Show Notes December 8, 2023
Story 1: World’s first autonomous turbogenerator-hybrid electric vertical takeoff and landing aircraft takes flight
Source: Interesting Engineering Story by Can Emir
Link: https://interestingengineering.com/transportation/chaparral-c1-turbogenerator-hybrid-hvtol
See video here: https://www.youtube.com/watch?v=i7c9ehwExIw
- Cargo drone startup Elroy Air has achieved a groundbreaking milestone with the successful test flight of its Chaparral C1, an autonomous turbogenerator-hybrid electric vertical take-off and landing (hVTOL) aircraft.
- The historic flight occurred on November 12 at the company’s test-flight facility in Byron, California.
- Elroy Air’s Chaparral C1 is not just a conventional cargo drone; it represents a significant leap forward in the aviation industry, combining distributed electric propulsion (DEP) with a turbogenerator-battery architecture. This innovative approach enables the aircraft to achieve vertical take-off, autonomous flight, and safe landing, marking a pivotal moment in developing hybrid-electric aircraft.
- Hybrid-electric powertrains represent a critical advancement in the aviation industry, balancing battery and turbogenerator power output. This balance is crucial for responding to load demand and ensuring effective and efficient flight.
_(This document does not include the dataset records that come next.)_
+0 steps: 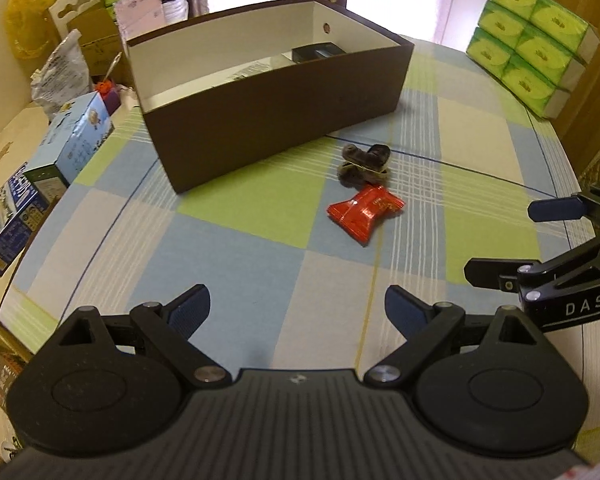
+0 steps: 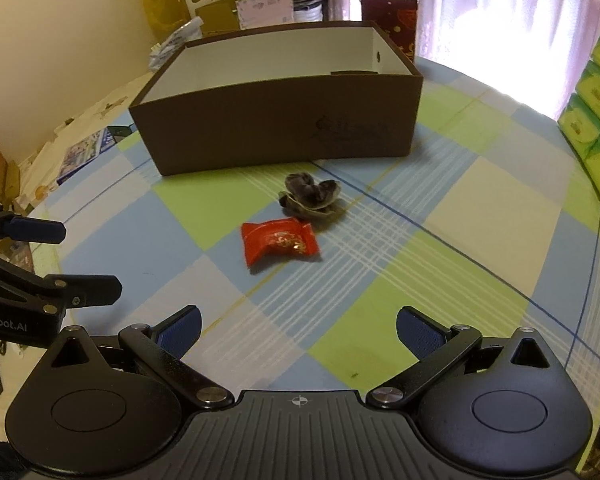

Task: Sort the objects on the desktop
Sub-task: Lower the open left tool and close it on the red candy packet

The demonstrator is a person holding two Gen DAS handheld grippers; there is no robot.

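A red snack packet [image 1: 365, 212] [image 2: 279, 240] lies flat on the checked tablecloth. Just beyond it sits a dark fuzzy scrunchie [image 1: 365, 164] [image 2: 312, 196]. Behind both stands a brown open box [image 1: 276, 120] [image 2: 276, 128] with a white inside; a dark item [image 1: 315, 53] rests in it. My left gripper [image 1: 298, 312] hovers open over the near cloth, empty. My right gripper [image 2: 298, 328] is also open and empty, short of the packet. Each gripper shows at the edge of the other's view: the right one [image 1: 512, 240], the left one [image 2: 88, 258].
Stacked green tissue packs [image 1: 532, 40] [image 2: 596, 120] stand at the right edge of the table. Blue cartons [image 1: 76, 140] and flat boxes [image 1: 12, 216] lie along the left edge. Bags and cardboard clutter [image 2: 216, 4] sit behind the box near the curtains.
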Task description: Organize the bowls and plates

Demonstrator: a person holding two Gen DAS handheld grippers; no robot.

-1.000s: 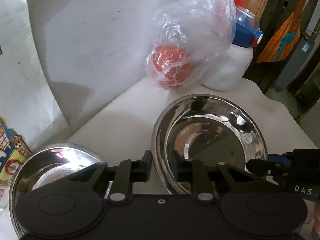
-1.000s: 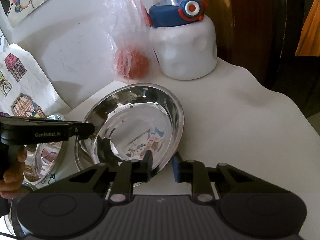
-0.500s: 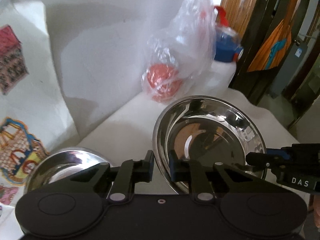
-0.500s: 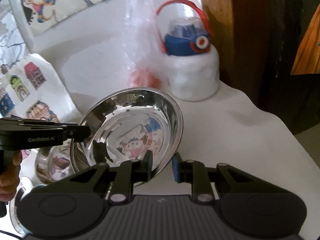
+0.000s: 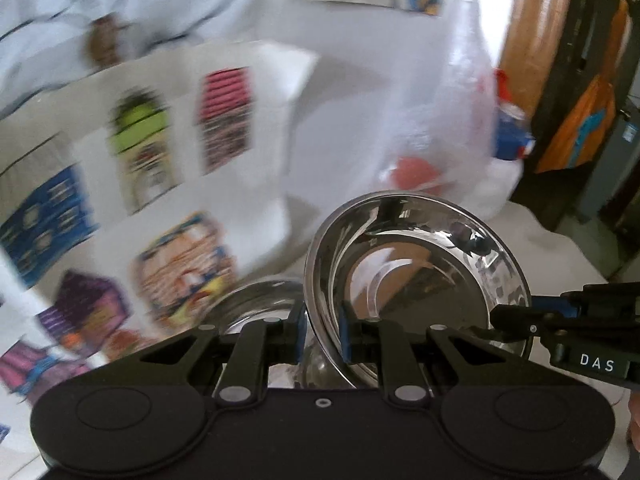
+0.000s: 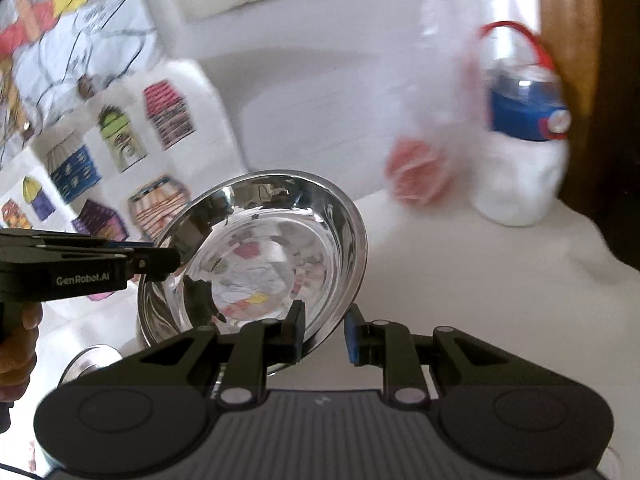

- Elroy Air’s Chaparral C1 addresses the limitations of all-electric systems by combining a gas turbine-driven generator with batteries. This turbogenerator-hybrid architecture enables long-range missions without charging infrastructure, making it an ideal solution for logistics, humanitarian aid shipping, and military resupply.
- Following the groundbreaking test flight, Elroy Air is embarking on an ongoing envelope expansion campaign in collaboration with the US Air Force. This campaign will advance Chaparral C1’s demonstrated flight capabilities through various modes of airborne operations, including expanded hover, system identification, transition, and cruise flight.
- Elroy Air’s vehicle backlog currently exceeds $3 billion in future revenues.
Story 2: Engineers develop an efficient process to make fuel from carbon dioxide
Source: MIT News Story by David L. Chandler
Link: https://news.mit.edu/2023/engineers-develop-efficient-fuel-process-carbon-dioxide-1030
- Researchers at MIT and Harvard University have developed an efficient process that can convert carbon dioxide into formate, a liquid or solid material that can be used like hydrogen or methanol to power a fuel cell and generate electricity.
- Potassium or sodium formate is already produced at industrial scales and commonly used as a de-icer for roads and sidewalks. It is nontoxic, nonflammable, easy to store and transport, and can remain stable in ordinary steel tanks to be used months, or even years, after its production.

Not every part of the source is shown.